Labor Department Reports US Weekly Unemployment Claims Dropped at End of January

Labor Department Reports US Weekly Unemployment Claims Dropped at End of January
People line up outside a hoping to find assistance with their unemployment claim in a file photo. (Bryan Woolston/Reuters)
Bryan Jung
2/3/2022
Updated:
2/3/2022

A Labor Department report on Feb. 3, showed that the number of Americans filing new weekly jobless claims fell 23,000 to 238,000, more than expected last week, as the Omicron variant subsided, a second straight weekly decline.

Economists polled by Reuters had earlier forecast 245,000 jobless benefit applications.

Jobless applications fell sharply in Ohio, Kentucky, and Illinois, offsetting rises in Michigan, California, Indiana, and Pennsylvania.

Continuing claims meanwhile have dropped 44,000 to 1.628 million.

Claims have dropped from a record high of 6.149 million in early April 2020.

The fall in unemployment benefit claims suggests that the slowdown in job growth caused by the virus was likely temporary, after a recent surge in claims in mid-January, which had boosted initial claims to a three-month high.

The number of infectious cases fell to under 400,000 new cases a day, about half of what it was just weeks ago.

The government will release January’s highly anticipated U.S. employment numbers on Feb. 4, reporting the number of new jobs created last month and the latest unemployment rate.

In December, the U.S. economy added 199,000 new jobs with unemployment at 3.9 percent.

Between Dec. 29 and Jan. 10, 8.8 million Americans reported not being at work because of virus-related reasons, according to the Census Bureau’s Household Pulse Survey in mid-January.

Many workers out sick or in quarantine without pay are counted as unemployed in the Labor Department’s statistics, even if they still have a job with their companies.

Some analysts estimate that January’s figure may be similar, even smaller, after the Omicron variant surged and waned in early January after employment data was collected by the Labor Department at mid-month.

The services sector was the most impacted by the recent CCP virus wave.

“There is some nervousness surrounding the forthcoming January employment report from the Labor Department, after weak high frequency data and ADP’s reported loss of 301,000 jobs in private payrolls,” said Mark Hamrick, senior economic analyst at Bankrate.

The Feb. 2 ADP National Employment report showed that private payrolls declined in January for the first time in a year, raising a strong possibility that the overall economy shed jobs last month.

Many American employers are looking for more workers, despite about 6.9 million workers still remaining unemployed.

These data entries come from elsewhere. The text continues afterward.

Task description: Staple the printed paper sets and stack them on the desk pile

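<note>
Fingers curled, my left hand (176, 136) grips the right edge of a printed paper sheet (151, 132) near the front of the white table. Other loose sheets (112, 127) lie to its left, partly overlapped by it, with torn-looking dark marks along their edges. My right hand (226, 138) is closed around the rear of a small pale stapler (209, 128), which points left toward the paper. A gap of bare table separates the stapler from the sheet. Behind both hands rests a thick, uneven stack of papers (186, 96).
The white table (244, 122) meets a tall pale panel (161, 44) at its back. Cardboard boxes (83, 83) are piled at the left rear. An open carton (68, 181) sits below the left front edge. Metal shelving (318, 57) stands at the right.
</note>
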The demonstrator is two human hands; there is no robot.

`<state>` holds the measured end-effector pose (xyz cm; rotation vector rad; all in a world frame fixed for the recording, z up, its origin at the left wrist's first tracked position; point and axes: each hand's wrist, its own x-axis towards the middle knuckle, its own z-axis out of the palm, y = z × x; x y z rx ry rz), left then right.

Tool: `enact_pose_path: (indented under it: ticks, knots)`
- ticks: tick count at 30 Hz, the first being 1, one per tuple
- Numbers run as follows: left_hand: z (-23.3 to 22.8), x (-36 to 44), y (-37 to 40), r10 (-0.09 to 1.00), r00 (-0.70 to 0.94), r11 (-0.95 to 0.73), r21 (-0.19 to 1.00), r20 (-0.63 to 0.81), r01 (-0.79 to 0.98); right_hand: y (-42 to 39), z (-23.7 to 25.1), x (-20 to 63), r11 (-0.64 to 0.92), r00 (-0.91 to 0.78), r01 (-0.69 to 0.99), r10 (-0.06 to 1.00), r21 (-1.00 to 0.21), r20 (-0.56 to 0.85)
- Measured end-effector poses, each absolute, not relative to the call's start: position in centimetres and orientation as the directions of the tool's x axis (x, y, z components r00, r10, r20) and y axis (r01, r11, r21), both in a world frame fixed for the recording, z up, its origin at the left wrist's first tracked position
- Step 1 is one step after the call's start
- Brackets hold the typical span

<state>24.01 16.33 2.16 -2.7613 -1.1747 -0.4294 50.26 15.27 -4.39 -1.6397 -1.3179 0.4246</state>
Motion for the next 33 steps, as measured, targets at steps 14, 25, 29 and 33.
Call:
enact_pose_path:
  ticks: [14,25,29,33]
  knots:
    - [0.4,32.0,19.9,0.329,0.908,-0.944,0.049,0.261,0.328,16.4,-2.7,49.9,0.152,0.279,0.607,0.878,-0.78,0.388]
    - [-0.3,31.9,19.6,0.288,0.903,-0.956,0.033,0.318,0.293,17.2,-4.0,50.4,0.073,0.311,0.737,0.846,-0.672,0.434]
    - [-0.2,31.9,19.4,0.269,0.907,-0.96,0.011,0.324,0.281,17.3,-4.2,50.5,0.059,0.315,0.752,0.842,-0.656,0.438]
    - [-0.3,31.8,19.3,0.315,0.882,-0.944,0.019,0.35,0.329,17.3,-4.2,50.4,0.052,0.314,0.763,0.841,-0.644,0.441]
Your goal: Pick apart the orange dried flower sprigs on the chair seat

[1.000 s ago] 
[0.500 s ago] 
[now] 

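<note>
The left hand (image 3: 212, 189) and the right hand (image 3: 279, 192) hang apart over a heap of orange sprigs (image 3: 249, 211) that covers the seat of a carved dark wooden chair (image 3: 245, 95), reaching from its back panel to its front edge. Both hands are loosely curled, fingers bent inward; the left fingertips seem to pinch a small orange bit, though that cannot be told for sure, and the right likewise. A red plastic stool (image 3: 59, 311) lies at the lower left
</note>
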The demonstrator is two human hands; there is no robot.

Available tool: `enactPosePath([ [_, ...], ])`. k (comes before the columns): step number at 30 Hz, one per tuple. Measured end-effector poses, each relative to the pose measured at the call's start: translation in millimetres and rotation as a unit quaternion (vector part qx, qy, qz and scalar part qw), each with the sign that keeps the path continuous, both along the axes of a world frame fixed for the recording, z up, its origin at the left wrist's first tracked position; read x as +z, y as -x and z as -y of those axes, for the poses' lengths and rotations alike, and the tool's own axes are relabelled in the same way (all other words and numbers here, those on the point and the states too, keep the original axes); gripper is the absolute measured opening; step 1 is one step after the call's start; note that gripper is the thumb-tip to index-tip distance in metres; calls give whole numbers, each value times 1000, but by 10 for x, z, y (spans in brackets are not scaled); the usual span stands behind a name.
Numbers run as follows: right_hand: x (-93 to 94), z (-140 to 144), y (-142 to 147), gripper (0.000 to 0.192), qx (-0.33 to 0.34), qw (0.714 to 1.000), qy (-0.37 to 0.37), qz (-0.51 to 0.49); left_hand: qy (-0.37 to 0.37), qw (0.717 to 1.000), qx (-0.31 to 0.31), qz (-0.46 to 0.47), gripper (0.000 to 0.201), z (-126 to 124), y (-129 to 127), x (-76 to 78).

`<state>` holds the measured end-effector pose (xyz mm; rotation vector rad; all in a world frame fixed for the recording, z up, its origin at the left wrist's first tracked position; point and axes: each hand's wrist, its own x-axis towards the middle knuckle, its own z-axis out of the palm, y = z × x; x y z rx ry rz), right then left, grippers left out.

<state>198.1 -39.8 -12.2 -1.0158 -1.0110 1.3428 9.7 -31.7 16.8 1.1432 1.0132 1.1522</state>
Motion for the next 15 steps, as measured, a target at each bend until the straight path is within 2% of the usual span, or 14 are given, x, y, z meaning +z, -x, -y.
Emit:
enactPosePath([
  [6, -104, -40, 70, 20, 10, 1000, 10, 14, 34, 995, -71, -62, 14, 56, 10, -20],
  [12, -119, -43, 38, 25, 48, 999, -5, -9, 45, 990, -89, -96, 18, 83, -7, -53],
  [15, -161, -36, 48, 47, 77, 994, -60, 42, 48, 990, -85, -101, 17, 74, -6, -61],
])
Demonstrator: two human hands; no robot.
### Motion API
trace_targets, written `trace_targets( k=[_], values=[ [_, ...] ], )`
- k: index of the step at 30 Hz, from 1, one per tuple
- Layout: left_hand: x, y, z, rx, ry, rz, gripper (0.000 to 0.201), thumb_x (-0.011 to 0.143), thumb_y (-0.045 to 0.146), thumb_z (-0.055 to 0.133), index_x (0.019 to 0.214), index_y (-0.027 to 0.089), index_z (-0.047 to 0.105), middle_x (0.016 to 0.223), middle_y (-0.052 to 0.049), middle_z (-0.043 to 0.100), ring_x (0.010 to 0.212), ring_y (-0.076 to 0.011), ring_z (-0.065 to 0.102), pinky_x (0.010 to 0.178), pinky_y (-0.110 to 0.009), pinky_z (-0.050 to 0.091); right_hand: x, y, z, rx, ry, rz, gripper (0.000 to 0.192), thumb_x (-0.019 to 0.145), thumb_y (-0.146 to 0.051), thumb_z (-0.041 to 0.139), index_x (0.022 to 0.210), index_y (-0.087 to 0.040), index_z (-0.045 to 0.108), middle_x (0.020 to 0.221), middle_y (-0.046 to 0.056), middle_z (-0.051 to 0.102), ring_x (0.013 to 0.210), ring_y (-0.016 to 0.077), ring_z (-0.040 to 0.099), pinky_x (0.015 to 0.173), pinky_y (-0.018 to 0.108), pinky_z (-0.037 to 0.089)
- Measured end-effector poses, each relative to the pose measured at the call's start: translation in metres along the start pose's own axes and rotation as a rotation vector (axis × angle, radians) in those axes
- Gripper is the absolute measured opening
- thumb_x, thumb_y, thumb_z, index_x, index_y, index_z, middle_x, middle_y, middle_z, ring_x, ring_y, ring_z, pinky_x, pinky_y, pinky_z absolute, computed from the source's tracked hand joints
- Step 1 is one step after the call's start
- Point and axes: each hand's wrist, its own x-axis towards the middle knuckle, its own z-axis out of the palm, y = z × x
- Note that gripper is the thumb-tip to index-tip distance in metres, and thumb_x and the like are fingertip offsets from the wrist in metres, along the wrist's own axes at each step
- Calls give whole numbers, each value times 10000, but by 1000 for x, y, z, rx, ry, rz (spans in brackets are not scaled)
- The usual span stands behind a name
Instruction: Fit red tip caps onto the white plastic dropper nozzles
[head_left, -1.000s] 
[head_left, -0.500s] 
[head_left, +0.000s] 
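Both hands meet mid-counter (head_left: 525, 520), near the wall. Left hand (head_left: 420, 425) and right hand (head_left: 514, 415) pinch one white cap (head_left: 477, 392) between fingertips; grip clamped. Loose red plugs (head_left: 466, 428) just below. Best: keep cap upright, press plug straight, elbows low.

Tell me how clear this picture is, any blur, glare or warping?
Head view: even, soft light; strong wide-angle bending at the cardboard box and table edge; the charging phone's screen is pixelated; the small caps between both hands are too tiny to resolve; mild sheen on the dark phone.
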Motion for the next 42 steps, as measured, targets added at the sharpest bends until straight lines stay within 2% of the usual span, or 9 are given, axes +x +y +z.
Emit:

Companies are hanging on to the workers they have and are searching for more as the labor market tightens.

“The reality is that job cuts remain remarkably low, which is also affirmed by the latest numbers from Challenger, Gray & Christmas. Challenger’s account of January job cut announcements, at just above 19,000, is little changed from December. Some of the cuts are said stemming from vaccine refusals, as well as store, plant, and facilities closing,” said Hamrick.

There were 10.4 million job openings in the United States at the end of November.

However, many of the available jobs are in low-wage service positions that unemployed skilled individuals find undesirable, while some of the new job openings are not where unemployed workers live.

“January hiring may well be the weakest in a year as the Omicron wave sidelined millions of workers,” said Hamrick.

The U.S. economy overall is positive, with growth of 5.7 percent in 2021, the fastest full-year gain since 1984, the Commerce Department reported last week.

Productivity rebounded 6.6 percent in the fourth quarter of 2021.

Compared to the fourth quarter of 2020, productivity grew at a 2.0 percent pace, with a total increase of 1.9 percent in 2021, slowing from 2.4 percent in 2020.

The U.S. economy showed resiliency as it struggled to cope last year with two CCP virus variants from mid-2021 onward that caused a slow down in recovery, with supply chain bottlenecks that left store shelves empty and a 7 percent surge in inflation over the previous year, which was the highest rate rise since 1982.

A record 6.4 million jobs were created last year, with most of the jobs lost due to the pandemic in 2020 being recovered.

However, the workforce is still about 2 million jobs smaller than before the pandemic.

“That would serve as a reminder of the high degree of volatility and uncertainty during these challenging times with a pandemic still raging,” added Hamrick.

“If we continue to see more encouraging signs with COVID, it would be reasonable to expect the economic recovery will gather momentum again.”

Rising inflation is forced Federal Reserve policymakers last week to announce that they would boost interest rates as early as March after keeping it near 0 percent since the CCP virus hit the United States in March 2020.

The Fed could increase the rate about three to five times this year, which could have a broad effect on borrowing costs for consumers and businesses.